◆ Work item: Report every line below that has the string "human" in it.

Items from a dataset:
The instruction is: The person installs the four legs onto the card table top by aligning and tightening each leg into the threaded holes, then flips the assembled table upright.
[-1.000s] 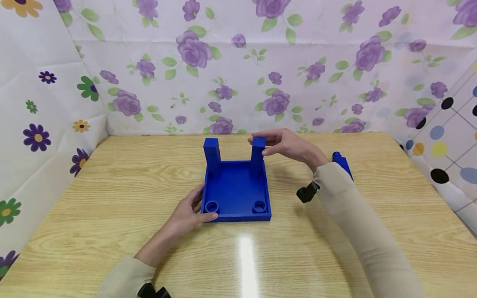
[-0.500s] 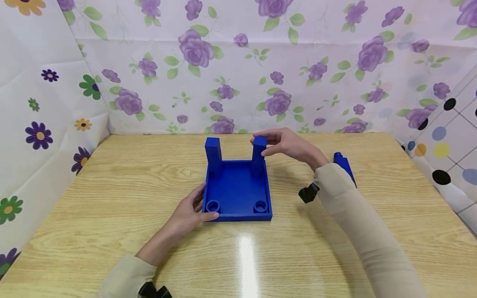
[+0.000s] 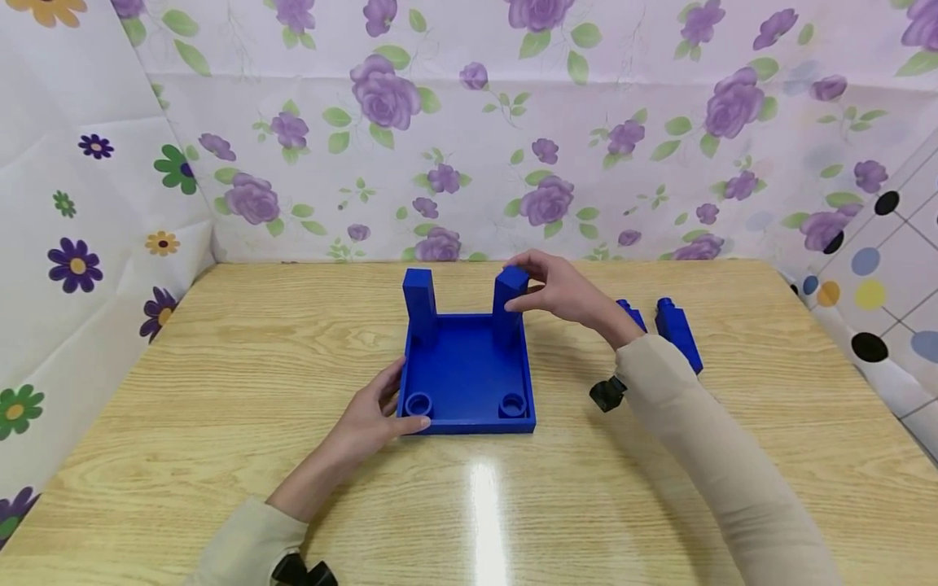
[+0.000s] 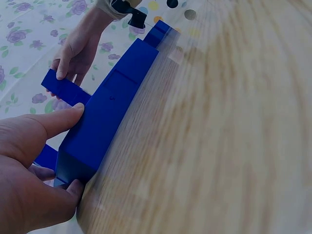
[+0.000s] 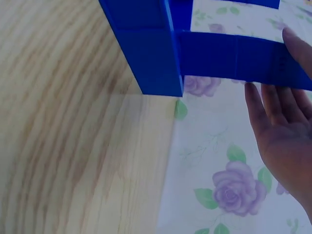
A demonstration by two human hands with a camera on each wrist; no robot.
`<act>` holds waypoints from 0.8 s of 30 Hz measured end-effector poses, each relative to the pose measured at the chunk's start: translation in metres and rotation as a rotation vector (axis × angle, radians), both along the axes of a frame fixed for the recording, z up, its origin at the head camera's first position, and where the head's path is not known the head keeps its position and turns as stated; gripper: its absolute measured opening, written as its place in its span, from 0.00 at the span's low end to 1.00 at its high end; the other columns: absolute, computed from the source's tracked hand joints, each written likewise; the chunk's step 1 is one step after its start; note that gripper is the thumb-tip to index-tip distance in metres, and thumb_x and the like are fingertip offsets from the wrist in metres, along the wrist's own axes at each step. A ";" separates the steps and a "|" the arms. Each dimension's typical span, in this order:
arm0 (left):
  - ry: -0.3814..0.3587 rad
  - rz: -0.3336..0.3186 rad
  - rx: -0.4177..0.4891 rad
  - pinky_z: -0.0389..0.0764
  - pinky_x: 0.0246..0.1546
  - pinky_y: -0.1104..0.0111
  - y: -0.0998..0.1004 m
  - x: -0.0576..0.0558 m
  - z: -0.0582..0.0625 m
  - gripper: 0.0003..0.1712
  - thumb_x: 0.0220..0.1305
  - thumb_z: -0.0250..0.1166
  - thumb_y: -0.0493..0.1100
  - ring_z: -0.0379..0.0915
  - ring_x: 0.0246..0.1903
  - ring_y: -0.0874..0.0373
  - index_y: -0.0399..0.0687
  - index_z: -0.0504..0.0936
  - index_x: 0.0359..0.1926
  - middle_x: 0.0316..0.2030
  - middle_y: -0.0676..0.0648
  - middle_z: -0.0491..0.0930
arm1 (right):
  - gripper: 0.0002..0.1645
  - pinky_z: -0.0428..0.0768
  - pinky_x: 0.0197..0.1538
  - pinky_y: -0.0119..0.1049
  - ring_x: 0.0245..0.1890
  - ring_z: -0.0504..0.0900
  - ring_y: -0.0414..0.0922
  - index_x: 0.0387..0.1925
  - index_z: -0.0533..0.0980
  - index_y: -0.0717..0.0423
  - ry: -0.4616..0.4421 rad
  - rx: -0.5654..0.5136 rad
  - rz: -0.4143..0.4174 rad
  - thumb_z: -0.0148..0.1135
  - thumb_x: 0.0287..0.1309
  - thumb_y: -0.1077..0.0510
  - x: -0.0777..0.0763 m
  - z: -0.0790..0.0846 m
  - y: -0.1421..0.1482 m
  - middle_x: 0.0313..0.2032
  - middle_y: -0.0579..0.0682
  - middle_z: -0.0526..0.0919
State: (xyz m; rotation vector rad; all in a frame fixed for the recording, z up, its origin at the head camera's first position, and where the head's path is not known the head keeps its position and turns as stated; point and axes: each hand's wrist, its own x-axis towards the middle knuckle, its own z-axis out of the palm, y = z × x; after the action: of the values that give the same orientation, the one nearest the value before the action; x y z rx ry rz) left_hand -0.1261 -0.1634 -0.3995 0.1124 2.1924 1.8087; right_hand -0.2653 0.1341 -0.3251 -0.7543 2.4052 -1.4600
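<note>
Your left hand is gripping the near corner of the blue tray sitting on the worktop. Your right hand is pinching its far right post.

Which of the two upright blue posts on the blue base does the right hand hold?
The right post, at the far right corner: the right hand grips its top. The left post stands untouched.

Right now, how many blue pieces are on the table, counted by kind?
Blue square base: 1
Blue legs standing in the base: 2
Loose blue legs lying on the table: 2
Total: 5
</note>
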 end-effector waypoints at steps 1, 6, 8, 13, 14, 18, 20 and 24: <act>0.001 0.000 0.000 0.59 0.66 0.53 0.000 0.000 0.000 0.55 0.55 0.72 0.34 0.46 0.70 0.40 0.42 0.46 0.76 0.72 0.35 0.50 | 0.32 0.73 0.60 0.45 0.56 0.74 0.50 0.58 0.69 0.62 0.018 0.001 -0.009 0.71 0.54 0.61 0.001 -0.001 -0.001 0.54 0.56 0.75; 0.012 -0.010 0.007 0.57 0.67 0.53 -0.001 0.000 0.000 0.55 0.56 0.71 0.34 0.47 0.70 0.40 0.41 0.45 0.76 0.72 0.34 0.51 | 0.31 0.75 0.56 0.44 0.49 0.76 0.50 0.53 0.70 0.61 0.083 0.034 -0.100 0.74 0.51 0.58 0.006 -0.003 -0.008 0.47 0.56 0.76; 0.014 -0.016 0.013 0.57 0.67 0.53 -0.002 0.000 0.001 0.55 0.56 0.71 0.34 0.47 0.70 0.40 0.41 0.45 0.76 0.72 0.34 0.51 | 0.31 0.77 0.51 0.44 0.48 0.76 0.49 0.51 0.70 0.60 0.102 0.055 -0.151 0.75 0.50 0.55 0.008 -0.005 -0.010 0.46 0.55 0.76; 0.020 -0.024 0.016 0.56 0.67 0.53 -0.002 0.000 0.002 0.55 0.57 0.71 0.35 0.46 0.70 0.40 0.41 0.44 0.76 0.72 0.34 0.50 | 0.32 0.79 0.43 0.43 0.46 0.78 0.49 0.48 0.69 0.58 0.158 0.083 -0.256 0.76 0.48 0.51 0.013 -0.009 -0.015 0.45 0.55 0.78; 0.021 -0.024 0.016 0.56 0.67 0.53 -0.002 0.000 0.002 0.55 0.57 0.71 0.35 0.46 0.70 0.40 0.41 0.44 0.76 0.72 0.34 0.50 | 0.32 0.79 0.42 0.43 0.45 0.78 0.49 0.48 0.69 0.59 0.168 0.085 -0.273 0.77 0.48 0.50 0.013 -0.010 -0.016 0.45 0.55 0.78; 0.021 -0.023 0.019 0.57 0.67 0.54 -0.002 0.000 0.001 0.55 0.57 0.71 0.34 0.46 0.70 0.40 0.41 0.44 0.76 0.72 0.34 0.50 | 0.31 0.80 0.42 0.44 0.43 0.79 0.50 0.44 0.69 0.59 0.200 0.085 -0.330 0.77 0.47 0.50 0.017 -0.012 -0.022 0.42 0.56 0.79; 0.021 -0.020 0.018 0.58 0.67 0.54 -0.002 -0.001 0.001 0.55 0.56 0.71 0.33 0.46 0.70 0.40 0.40 0.44 0.76 0.72 0.34 0.50 | 0.31 0.81 0.42 0.44 0.41 0.79 0.50 0.43 0.68 0.59 0.219 0.081 -0.347 0.78 0.46 0.50 0.019 -0.013 -0.024 0.40 0.57 0.80; 0.020 -0.018 0.010 0.58 0.66 0.53 -0.002 0.000 0.001 0.55 0.56 0.71 0.33 0.46 0.70 0.39 0.40 0.45 0.76 0.72 0.34 0.49 | 0.30 0.80 0.43 0.45 0.39 0.80 0.51 0.42 0.68 0.61 0.254 0.066 -0.370 0.78 0.46 0.52 0.022 -0.014 -0.027 0.38 0.58 0.80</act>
State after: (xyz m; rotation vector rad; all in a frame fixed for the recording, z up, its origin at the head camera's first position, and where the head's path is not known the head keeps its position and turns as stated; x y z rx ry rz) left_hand -0.1264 -0.1651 -0.3983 0.1526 2.1890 1.8171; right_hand -0.2433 0.1074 -0.3393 -0.5263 2.8954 -1.4754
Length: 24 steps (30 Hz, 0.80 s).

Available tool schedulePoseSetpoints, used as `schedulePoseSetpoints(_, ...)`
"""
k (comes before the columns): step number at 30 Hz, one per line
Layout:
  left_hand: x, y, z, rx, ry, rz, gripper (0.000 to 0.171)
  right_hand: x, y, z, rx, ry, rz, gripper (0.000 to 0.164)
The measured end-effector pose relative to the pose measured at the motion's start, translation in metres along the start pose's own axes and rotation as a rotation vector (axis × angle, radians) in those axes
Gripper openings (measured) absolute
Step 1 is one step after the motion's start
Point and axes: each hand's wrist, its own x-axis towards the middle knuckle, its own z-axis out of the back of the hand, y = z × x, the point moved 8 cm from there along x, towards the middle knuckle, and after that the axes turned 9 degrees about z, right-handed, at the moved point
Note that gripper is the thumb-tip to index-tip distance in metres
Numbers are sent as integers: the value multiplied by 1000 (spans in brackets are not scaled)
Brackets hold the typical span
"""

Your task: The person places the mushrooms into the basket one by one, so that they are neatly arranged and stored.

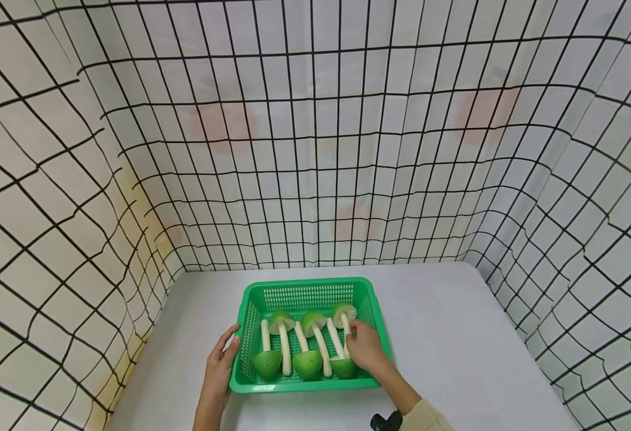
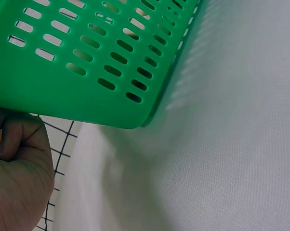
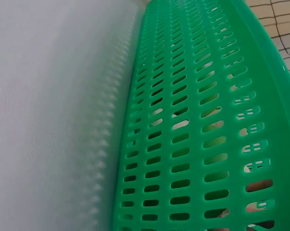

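Note:
A green slotted plastic basket holds several mushrooms with green caps and pale stems, laid side by side with caps facing alternate ways. My left hand grips the basket's left rim; in the left wrist view its curled fingers are at the rim. Inside the basket at the right end, my right hand pinches the stem of a mushroom whose cap points to the back. Beside it, another mushroom has its cap toward the front. The basket wall mostly hides the right hand in the right wrist view.
The basket stands on a white cloth-covered table. Black grid netting over pale printed sheets rises at the back and both sides. A beige sleeve and a small black device are at the right wrist.

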Motion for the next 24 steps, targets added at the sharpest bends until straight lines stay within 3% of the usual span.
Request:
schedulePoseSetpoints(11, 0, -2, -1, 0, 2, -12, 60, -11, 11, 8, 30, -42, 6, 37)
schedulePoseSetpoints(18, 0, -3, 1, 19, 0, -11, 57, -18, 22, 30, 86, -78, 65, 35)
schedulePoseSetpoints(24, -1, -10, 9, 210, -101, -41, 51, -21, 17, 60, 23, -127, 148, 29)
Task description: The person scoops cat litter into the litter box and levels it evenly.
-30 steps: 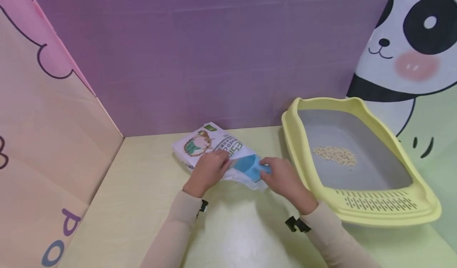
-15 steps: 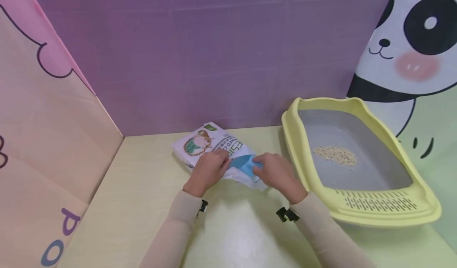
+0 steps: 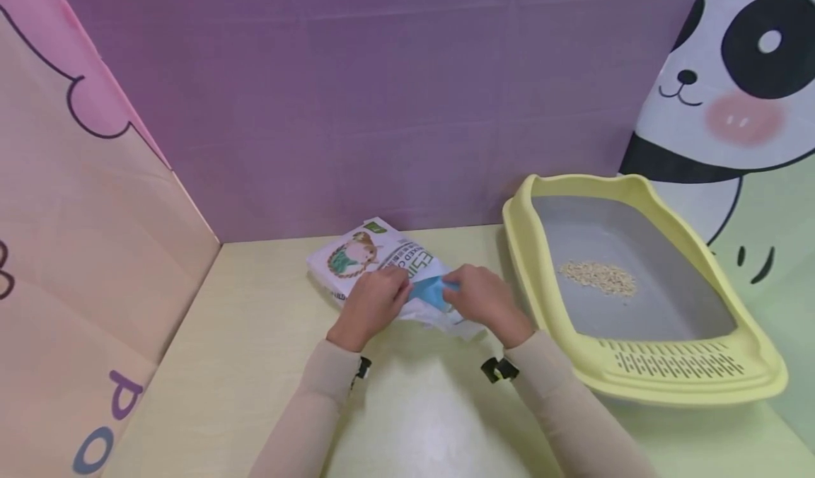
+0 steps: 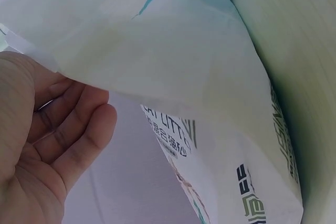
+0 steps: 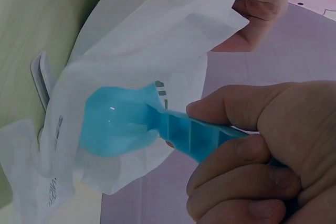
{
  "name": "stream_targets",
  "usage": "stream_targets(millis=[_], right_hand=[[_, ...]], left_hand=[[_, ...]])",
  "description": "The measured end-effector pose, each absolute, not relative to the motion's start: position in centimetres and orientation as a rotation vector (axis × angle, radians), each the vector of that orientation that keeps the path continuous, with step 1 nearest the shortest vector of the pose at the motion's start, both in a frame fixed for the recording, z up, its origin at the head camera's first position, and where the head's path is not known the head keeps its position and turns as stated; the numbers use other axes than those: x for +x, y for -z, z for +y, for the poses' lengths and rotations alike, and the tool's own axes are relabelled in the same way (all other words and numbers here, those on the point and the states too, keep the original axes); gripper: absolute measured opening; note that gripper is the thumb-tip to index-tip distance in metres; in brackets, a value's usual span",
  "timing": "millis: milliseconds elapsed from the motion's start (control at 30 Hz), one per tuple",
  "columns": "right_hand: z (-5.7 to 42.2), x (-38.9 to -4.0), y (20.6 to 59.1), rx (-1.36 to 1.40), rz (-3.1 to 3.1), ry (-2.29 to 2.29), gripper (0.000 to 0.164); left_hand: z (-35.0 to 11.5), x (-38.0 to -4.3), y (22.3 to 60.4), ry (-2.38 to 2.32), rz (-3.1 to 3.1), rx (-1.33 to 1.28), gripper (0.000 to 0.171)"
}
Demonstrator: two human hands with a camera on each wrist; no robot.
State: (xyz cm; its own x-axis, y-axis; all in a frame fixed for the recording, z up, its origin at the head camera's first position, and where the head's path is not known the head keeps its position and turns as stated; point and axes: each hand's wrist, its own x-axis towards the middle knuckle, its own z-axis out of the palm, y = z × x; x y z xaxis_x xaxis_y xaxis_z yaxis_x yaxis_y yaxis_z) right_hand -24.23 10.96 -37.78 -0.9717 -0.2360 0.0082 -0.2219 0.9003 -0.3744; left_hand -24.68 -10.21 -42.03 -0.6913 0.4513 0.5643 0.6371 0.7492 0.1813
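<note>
A white printed bag of cat litter [image 3: 353,255] lies on the table, its torn mouth toward the right. My left hand [image 3: 377,298] pinches the edge of that mouth and holds it up; in the left wrist view the fingers curl at the paper's edge [image 4: 121,82]. My right hand [image 3: 484,298] grips the ridged handle of a blue scoop [image 5: 123,121], thumb on one side and fingers curled round the other. The scoop's head is in the bag's mouth, against the white paper in the right wrist view. The litter deeper in the bag is hidden.
A yellow litter box [image 3: 681,386] with a grey floor stands to the right, close to my right forearm. A small heap of pale litter pellets [image 3: 598,278] lies in it. A purple wall [image 3: 407,110] rises behind the table [image 3: 255,365].
My right hand has moved left and slightly away from me, pushing the blue scoop further into the bag's mouth. My left hand has stayed put on the bag's edge.
</note>
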Motion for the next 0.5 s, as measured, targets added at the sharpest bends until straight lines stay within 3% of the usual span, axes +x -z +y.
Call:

◆ Result of this exercise:
A demonstration by two human hands with a camera on each wrist; no robot.
Demonstrator: two human hands with a camera on each wrist; no robot.

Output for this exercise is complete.